> [Task description]: The result should be every line of the listing that contains "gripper".

-=-=-

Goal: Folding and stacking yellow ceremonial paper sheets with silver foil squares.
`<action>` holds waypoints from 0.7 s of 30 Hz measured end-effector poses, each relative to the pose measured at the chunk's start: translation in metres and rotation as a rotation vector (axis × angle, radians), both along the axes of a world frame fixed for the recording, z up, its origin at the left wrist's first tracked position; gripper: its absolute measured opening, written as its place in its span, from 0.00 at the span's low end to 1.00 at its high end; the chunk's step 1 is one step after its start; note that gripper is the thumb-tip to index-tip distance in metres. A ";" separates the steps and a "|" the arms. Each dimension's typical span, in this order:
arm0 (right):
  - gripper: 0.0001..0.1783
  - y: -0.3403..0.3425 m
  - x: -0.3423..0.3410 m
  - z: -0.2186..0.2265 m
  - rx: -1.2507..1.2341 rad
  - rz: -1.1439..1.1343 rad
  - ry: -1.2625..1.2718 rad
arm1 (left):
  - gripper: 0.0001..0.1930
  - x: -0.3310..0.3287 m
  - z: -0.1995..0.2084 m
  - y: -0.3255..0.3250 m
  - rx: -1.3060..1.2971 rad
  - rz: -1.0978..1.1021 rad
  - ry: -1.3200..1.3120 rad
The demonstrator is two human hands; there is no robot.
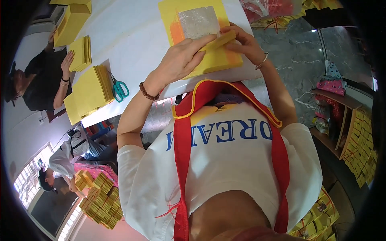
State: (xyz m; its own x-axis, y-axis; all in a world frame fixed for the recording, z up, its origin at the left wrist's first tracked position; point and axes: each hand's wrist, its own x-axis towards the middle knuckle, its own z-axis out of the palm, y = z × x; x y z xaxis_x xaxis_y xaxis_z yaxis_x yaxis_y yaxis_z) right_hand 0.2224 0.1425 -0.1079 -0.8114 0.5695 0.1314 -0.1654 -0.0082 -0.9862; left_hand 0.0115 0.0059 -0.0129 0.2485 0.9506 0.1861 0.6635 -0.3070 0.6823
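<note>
In front of me lies a stack of yellow paper, its top sheet bearing a silver foil patch with orange bands at its sides. The near part of that sheet is raised into a narrow rolled fold. My left hand is closed at the fold's left end, its fingers bent over the paper. At the fold's right end my right hand grips the paper between thumb and fingers. Parts of the fold are hidden behind my fingers.
Teal-handled scissors lie on the white table beside yellow paper stacks. A person in black works across at the left; another in white is beside bundled yellow paper. A wooden shelf stands at the right.
</note>
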 end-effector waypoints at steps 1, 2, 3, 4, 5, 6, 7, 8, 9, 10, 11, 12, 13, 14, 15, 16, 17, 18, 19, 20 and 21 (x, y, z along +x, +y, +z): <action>0.18 -0.004 -0.002 0.007 0.070 -0.037 -0.060 | 0.24 -0.002 0.002 -0.001 0.001 0.004 0.000; 0.18 -0.004 -0.002 0.008 0.075 -0.036 -0.059 | 0.26 -0.006 0.006 0.000 0.012 -0.056 -0.012; 0.18 -0.004 -0.001 0.008 0.001 -0.023 -0.033 | 0.29 -0.010 0.009 -0.001 0.024 -0.115 -0.022; 0.18 -0.004 -0.001 0.008 -0.073 -0.008 -0.008 | 0.29 -0.014 0.010 -0.003 0.029 -0.112 -0.021; 0.18 -0.005 -0.002 0.009 -0.069 -0.001 -0.007 | 0.28 -0.018 0.012 -0.005 0.100 -0.064 0.002; 0.16 -0.007 -0.002 0.011 -0.101 -0.032 -0.005 | 0.28 -0.023 0.012 -0.008 0.170 -0.015 0.024; 0.14 -0.008 -0.002 0.012 -0.133 -0.062 -0.004 | 0.28 -0.030 0.009 -0.009 0.174 -0.006 0.025; 0.14 -0.009 -0.002 0.013 -0.129 -0.049 -0.003 | 0.25 -0.036 0.004 -0.012 0.154 0.008 0.118; 0.14 -0.009 -0.002 0.013 -0.108 -0.058 0.000 | 0.22 -0.040 -0.002 -0.014 0.133 0.023 0.211; 0.14 -0.008 -0.002 0.012 -0.087 -0.067 0.004 | 0.22 -0.042 -0.009 -0.017 0.136 0.037 0.211; 0.14 -0.004 0.000 0.011 -0.083 -0.057 0.003 | 0.21 -0.042 -0.011 -0.018 0.202 0.056 0.319; 0.14 0.001 0.002 0.010 0.262 -0.111 0.004 | 0.21 -0.042 -0.013 -0.018 0.268 0.074 0.428; 0.15 0.005 0.002 0.009 0.607 -0.164 0.007 | 0.21 -0.042 -0.014 -0.021 0.270 0.083 0.427; 0.15 0.004 0.001 0.015 0.608 -0.151 0.009 | 0.21 -0.040 -0.011 -0.026 0.314 0.094 0.430; 0.15 -0.002 0.001 0.029 0.772 -0.171 -0.064 | 0.22 -0.037 -0.008 -0.032 0.357 0.106 0.435; 0.15 -0.007 0.002 0.041 0.937 -0.191 -0.136 | 0.22 -0.035 -0.005 -0.038 0.354 0.119 0.436; 0.15 -0.009 0.007 0.053 0.943 -0.187 -0.139 | 0.22 -0.030 -0.001 -0.042 0.344 0.074 0.445; 0.14 -0.010 0.010 0.060 1.071 -0.073 -0.210 | 0.22 -0.028 0.001 -0.046 0.329 0.033 0.458; 0.12 -0.012 0.012 0.066 1.197 0.044 -0.281 | 0.22 -0.027 0.001 -0.050 0.327 0.042 0.459; 0.12 -0.016 0.013 0.073 1.200 0.052 -0.276 | 0.22 -0.026 0.000 -0.053 0.318 0.065 0.381; 0.12 -0.019 0.014 0.078 1.063 0.118 -0.290 | 0.21 -0.026 -0.003 -0.054 0.310 0.089 0.304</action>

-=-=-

> [Answer to the problem]:
`<action>` holds waypoints from 0.7 s of 30 Hz measured end-effector poses, each relative to the pose measured at the chunk's start: translation in metres and rotation as a rotation vector (axis × angle, radians), both along the axes of a world frame fixed for the recording, z up, its origin at the left wrist's first tracked position; gripper: its absolute measured opening, written as its place in its span, from 0.00 at the span's low end to 1.00 at its high end; the chunk's step 1 is one step after its start; note that gripper is the thumb-tip to index-tip distance in metres. A ";" separates the steps and a "|" the arms. Each dimension's typical span, in this order:
  - gripper: 0.0001..0.1783
  - gripper: 0.0001..0.1930

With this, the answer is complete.